When will it stop?
The Earth’s surface is finite, so, at some point, we will eventually populate, pave over, farm, build on, fish in, live on, or otherwise severely affect just about every square centimeter of surface capable of maintaining some sort of human activity.
As Edward Abbey said: “Growth for the sake of growth. The ethic of the noble cancer cell.” Or something like that, as best as I can remember.
This kind of growth I have personally witnessed in two places especially…two places where I spent a significant number of years: Phoenix, Arizona and San Antonio, Texas. There are many other places that have experienced unbridled growth just as much as these two, so I’d say these cities are just two small sketches within a much larger picture that spans the globe.

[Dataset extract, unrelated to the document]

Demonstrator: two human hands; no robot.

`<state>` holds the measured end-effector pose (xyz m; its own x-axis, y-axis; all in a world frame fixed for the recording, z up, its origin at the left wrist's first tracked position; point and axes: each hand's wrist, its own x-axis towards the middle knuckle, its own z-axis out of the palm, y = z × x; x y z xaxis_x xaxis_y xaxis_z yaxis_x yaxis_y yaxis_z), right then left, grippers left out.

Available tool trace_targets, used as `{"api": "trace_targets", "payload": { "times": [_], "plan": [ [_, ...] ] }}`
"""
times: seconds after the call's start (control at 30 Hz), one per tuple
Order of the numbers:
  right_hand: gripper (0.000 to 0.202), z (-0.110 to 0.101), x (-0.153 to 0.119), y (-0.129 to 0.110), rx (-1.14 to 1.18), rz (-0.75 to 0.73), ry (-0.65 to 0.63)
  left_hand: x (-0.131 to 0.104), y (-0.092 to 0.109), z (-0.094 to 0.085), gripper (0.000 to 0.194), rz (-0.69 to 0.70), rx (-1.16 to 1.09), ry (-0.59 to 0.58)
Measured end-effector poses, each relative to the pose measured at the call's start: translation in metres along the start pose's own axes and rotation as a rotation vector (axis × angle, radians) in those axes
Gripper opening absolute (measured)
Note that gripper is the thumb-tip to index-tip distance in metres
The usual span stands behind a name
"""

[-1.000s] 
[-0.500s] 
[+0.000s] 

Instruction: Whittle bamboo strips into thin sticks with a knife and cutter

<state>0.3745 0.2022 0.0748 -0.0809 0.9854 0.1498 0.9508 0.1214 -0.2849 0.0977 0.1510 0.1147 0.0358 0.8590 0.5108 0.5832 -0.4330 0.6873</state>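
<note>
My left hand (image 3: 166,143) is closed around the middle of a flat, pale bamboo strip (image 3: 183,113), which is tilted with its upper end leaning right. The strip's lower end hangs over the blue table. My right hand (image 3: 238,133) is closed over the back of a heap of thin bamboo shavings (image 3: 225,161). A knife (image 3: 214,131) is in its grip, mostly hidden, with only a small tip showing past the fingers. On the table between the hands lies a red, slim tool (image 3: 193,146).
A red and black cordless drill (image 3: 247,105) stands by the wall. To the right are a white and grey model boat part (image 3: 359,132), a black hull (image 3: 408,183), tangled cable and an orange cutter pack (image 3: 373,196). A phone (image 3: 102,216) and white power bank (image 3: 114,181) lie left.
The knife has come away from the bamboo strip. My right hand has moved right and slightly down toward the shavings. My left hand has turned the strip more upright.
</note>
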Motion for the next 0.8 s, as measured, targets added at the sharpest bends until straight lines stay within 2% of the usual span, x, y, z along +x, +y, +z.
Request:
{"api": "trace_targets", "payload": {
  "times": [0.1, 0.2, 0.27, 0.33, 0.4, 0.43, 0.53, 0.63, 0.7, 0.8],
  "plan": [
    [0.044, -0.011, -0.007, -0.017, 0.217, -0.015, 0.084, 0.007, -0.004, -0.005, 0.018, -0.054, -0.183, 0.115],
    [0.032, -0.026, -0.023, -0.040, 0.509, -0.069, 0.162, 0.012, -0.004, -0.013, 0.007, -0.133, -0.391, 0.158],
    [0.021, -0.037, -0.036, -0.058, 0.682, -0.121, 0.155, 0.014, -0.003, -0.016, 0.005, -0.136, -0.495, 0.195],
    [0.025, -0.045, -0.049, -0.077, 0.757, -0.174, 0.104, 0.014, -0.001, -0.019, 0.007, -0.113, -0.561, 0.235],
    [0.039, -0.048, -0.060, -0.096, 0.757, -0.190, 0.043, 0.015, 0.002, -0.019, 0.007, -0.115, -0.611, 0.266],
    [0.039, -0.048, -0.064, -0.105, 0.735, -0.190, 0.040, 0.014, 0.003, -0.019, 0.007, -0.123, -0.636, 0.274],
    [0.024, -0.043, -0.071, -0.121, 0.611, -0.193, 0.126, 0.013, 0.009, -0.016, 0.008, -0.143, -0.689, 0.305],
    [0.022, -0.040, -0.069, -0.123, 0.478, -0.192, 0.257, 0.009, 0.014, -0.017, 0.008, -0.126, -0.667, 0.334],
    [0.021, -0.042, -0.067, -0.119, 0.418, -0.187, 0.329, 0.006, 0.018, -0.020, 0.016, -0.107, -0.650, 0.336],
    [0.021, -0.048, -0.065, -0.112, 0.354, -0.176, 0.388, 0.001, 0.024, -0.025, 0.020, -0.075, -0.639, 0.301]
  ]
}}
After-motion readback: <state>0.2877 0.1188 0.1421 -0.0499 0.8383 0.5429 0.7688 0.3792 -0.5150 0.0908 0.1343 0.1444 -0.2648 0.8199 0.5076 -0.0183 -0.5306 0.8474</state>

When we moved to Phoenix in 1968, the population was somewhere around 500,000. The interstate up to the sleepy mountain burg of Flagstaff was yet to be completed. Sedona was just a gas station. There were more than 100,000 times more rattlesnakes in the desert than there were golf courses. (Just ask Rick Fritz–the fangs of one serpent found his shin not 1/2 mile from our house.)
Currently, the population of Phoenix is approaching 2 million. God knows where they will get the water in a few more decades. (Echoes of the Anasazi and their mysterious “disappearance”?) I still have many friends in the Valley of the Sun and I enjoy seeing them. But I don’t much enjoy the city any more.
When asked, I always say, “Yeah, I grew up in Phoenix–before it was Los Angeles.”
San Antonio has much the same story: clear the land…put in the streets…build the “planned” subdivisions…build the strip malls…then lather, rinse, repeat progressively farther out from the center (the original I-410 ring). Curiously, for all the planning, there was no way to walk to the house 100 feet behind ours in the Stone Oak area as it was in a different “planned” community–so, you had to drive, following the nicely “planned” boulevards with no bike lanes. And, oh yeah, it was a 25-mile drive to our dentist (but I guess that last was our choice).
Imagine, though, what San Antonio would be like if they had confined growth to inside the 410 loop (build up instead of out) and if they had set up a huge green belt of parks and trails in the zone between 410 and the 1604 loop! THAT would have been a great city! But, no, when there is money to be made in real estate, and when everyone wants their little 60’x100′ rectangle of lawn in the backyard, there is no stopping the growth motor. The “free market” at work?
Again, I have many friends in San Antonio, but I would never live there again and it hurts to visit and see the change.
What’s the solution? Heck, I’m not smart enough to know. I think Mother Nature knows, though. She, along with the Rule of the Cycles of Civilization will ensure that there will eventually be a correction.
Too bad we couldn’t be smart enough as a species to gently guide those corrections ourselves.